Transcribe all of the data, leaving nothing out and changing nothing.
════════════════════
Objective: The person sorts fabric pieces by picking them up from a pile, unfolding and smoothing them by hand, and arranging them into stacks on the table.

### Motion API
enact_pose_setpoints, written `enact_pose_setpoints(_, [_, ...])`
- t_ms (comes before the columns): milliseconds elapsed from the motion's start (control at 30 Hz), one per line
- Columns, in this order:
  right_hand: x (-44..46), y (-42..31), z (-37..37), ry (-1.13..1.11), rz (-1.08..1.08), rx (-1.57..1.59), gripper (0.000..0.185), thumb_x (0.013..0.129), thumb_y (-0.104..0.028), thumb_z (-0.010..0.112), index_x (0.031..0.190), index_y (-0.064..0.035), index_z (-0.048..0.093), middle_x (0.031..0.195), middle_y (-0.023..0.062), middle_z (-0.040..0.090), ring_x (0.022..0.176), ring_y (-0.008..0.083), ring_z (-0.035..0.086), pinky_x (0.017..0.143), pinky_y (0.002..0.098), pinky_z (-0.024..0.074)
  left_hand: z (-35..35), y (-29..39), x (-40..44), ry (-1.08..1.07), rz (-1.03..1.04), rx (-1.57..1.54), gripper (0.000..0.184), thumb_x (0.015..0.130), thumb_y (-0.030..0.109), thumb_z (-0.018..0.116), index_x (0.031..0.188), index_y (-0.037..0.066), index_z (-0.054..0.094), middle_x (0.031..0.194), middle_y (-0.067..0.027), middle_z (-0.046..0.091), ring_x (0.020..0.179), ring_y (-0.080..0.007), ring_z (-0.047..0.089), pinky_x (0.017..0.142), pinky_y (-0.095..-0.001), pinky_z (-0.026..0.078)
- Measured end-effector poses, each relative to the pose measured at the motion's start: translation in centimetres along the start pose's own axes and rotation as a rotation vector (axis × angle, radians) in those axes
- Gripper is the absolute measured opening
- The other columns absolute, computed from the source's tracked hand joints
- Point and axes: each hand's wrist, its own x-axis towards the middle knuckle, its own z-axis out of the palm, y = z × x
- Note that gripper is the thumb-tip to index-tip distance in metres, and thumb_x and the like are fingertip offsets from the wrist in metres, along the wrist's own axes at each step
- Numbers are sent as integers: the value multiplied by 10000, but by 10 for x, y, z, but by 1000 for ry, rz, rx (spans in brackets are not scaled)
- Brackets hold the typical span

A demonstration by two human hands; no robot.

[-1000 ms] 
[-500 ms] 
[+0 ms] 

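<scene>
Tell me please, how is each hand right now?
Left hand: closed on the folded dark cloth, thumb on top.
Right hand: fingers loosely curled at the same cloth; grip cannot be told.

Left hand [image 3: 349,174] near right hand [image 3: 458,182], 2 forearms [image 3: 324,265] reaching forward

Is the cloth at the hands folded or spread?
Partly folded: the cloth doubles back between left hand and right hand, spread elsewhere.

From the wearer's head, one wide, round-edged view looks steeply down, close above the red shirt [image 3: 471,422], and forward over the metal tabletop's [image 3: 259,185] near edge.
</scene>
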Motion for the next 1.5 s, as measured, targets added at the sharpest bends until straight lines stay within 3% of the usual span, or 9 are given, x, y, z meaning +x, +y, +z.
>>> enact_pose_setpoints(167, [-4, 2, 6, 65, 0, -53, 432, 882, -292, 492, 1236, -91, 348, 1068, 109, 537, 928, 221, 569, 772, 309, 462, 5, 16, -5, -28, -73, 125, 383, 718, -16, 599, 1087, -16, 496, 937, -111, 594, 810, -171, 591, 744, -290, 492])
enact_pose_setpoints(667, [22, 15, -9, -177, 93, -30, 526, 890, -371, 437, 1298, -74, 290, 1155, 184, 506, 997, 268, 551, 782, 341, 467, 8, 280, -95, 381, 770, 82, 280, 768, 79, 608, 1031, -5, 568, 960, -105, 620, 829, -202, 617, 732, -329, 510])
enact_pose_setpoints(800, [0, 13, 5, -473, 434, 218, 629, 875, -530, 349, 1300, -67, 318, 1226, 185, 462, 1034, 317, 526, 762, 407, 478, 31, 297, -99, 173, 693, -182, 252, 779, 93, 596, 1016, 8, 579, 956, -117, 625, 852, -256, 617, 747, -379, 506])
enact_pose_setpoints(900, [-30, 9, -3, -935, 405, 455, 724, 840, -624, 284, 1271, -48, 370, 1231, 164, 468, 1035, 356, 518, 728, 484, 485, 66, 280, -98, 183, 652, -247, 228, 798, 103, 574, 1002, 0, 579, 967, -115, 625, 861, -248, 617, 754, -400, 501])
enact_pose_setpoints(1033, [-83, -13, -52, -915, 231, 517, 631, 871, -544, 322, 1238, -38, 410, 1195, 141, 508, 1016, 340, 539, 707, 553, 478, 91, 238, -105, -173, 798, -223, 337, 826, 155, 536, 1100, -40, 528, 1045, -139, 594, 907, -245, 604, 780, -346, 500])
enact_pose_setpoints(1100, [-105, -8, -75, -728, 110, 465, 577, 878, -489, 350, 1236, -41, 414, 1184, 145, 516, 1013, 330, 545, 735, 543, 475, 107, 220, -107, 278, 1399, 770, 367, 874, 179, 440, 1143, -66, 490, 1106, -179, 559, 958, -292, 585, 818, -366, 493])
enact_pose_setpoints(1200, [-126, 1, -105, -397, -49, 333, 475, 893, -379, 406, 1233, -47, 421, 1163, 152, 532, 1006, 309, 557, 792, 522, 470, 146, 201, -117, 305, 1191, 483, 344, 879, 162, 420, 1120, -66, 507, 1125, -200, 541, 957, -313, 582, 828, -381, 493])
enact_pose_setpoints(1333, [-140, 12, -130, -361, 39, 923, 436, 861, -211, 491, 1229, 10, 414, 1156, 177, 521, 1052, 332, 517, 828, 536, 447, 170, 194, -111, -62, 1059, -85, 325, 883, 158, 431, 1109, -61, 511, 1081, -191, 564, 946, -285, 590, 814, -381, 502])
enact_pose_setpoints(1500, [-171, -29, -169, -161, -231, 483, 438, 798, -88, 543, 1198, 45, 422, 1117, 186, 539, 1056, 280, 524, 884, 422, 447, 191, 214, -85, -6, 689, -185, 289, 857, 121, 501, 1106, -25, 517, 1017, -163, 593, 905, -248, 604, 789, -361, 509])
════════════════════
» **WRITTEN ANSWER**:
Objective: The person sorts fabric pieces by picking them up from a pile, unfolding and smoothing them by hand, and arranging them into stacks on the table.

### Motion API
enact_pose_setpoints, written `enact_pose_setpoints(_, [_, ...])`
- t_ms (comes before the columns): milliseconds elapsed from the motion's start (control at 30 Hz), one per line
- Columns, in this order:
  right_hand: x (-44..46), y (-42..31), z (-37..37), ry (-1.13..1.11), rz (-1.08..1.08), rx (-1.57..1.59), gripper (0.000..0.185), thumb_x (0.013..0.129), thumb_y (-0.104..0.028), thumb_z (-0.010..0.112), index_x (0.031..0.190), index_y (-0.064..0.035), index_z (-0.048..0.093), middle_x (0.031..0.195), middle_y (-0.023..0.062), middle_z (-0.040..0.090), ring_x (0.022..0.176), ring_y (-0.008..0.083), ring_z (-0.035..0.086), pinky_x (0.017..0.143), pinky_y (0.002..0.098), pinky_z (-0.024..0.074)
  left_hand: z (-35..35), y (-29..39), x (-40..44), ry (-1.08..1.07), rz (-1.03..1.04), rx (-1.57..1.54), gripper (0.000..0.184), thumb_x (0.015..0.130), thumb_y (-0.030..0.109), thumb_z (-0.018..0.116), index_x (0.031..0.188), index_y (-0.037..0.066), index_z (-0.054..0.094), middle_x (0.031..0.194), middle_y (-0.067..0.027), middle_z (-0.046..0.091), ring_x (0.020..0.179), ring_y (-0.080..0.007), ring_z (-0.047..0.089), pinky_x (0.017..0.142), pinky_y (-0.095..-0.001), pinky_z (-0.026..0.078)
- Measured end-effector poses, each relative to the pose measured at the motion's start: translation in centimetres along the start pose's own axes and rotation as a rotation vector (axis × angle, radians) in those axes
- Gripper is the absolute measured opening
- The other columns absolute, computed from the source's tracked hand joints
- Point and axes: each hand's wrist, its own x-axis towards the middle knuckle, its own z-axis out of the palm, y = z × x
- Note that gripper is the thumb-tip to index-tip distance in metres, and thumb_x and the like are fingertip offsets from the wrist in metres, along the wrist's own axes at each step
- Numbers are sent as integers: the value multiplied by 10000, but by 10 for x, y, z, but by 1000 for ry, rz, rx (spans in brackets are not scaled)
- Brackets hold the typical span

A demonstration by two human hands; no robot.

[-1000 ms] 
[-500 ms] 
[+0 ms] 

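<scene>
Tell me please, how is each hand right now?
Left hand: closed on the folded dark cloth, thumb on top.
Right hand: fingers loosely curled at the same cloth; grip cannot be told.

Left hand [image 3: 349,174] near right hand [image 3: 458,182], 2 forearms [image 3: 324,265] reaching forward

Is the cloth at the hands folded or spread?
Partly folded: the cloth doubles back between left hand and right hand, spread elsewhere.

From the wearer's head, one wide, round-edged view looks steeply down, close above the red shirt [image 3: 471,422], and forward over the metal tabletop's [image 3: 259,185] near edge.
</scene>
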Motion for the next 1.5 s, as measured, targets added at the sharpest bends until straight lines stay within 3% of the usual span, or 9 are given, x, y, z meaning +x, +y, +z.
>>> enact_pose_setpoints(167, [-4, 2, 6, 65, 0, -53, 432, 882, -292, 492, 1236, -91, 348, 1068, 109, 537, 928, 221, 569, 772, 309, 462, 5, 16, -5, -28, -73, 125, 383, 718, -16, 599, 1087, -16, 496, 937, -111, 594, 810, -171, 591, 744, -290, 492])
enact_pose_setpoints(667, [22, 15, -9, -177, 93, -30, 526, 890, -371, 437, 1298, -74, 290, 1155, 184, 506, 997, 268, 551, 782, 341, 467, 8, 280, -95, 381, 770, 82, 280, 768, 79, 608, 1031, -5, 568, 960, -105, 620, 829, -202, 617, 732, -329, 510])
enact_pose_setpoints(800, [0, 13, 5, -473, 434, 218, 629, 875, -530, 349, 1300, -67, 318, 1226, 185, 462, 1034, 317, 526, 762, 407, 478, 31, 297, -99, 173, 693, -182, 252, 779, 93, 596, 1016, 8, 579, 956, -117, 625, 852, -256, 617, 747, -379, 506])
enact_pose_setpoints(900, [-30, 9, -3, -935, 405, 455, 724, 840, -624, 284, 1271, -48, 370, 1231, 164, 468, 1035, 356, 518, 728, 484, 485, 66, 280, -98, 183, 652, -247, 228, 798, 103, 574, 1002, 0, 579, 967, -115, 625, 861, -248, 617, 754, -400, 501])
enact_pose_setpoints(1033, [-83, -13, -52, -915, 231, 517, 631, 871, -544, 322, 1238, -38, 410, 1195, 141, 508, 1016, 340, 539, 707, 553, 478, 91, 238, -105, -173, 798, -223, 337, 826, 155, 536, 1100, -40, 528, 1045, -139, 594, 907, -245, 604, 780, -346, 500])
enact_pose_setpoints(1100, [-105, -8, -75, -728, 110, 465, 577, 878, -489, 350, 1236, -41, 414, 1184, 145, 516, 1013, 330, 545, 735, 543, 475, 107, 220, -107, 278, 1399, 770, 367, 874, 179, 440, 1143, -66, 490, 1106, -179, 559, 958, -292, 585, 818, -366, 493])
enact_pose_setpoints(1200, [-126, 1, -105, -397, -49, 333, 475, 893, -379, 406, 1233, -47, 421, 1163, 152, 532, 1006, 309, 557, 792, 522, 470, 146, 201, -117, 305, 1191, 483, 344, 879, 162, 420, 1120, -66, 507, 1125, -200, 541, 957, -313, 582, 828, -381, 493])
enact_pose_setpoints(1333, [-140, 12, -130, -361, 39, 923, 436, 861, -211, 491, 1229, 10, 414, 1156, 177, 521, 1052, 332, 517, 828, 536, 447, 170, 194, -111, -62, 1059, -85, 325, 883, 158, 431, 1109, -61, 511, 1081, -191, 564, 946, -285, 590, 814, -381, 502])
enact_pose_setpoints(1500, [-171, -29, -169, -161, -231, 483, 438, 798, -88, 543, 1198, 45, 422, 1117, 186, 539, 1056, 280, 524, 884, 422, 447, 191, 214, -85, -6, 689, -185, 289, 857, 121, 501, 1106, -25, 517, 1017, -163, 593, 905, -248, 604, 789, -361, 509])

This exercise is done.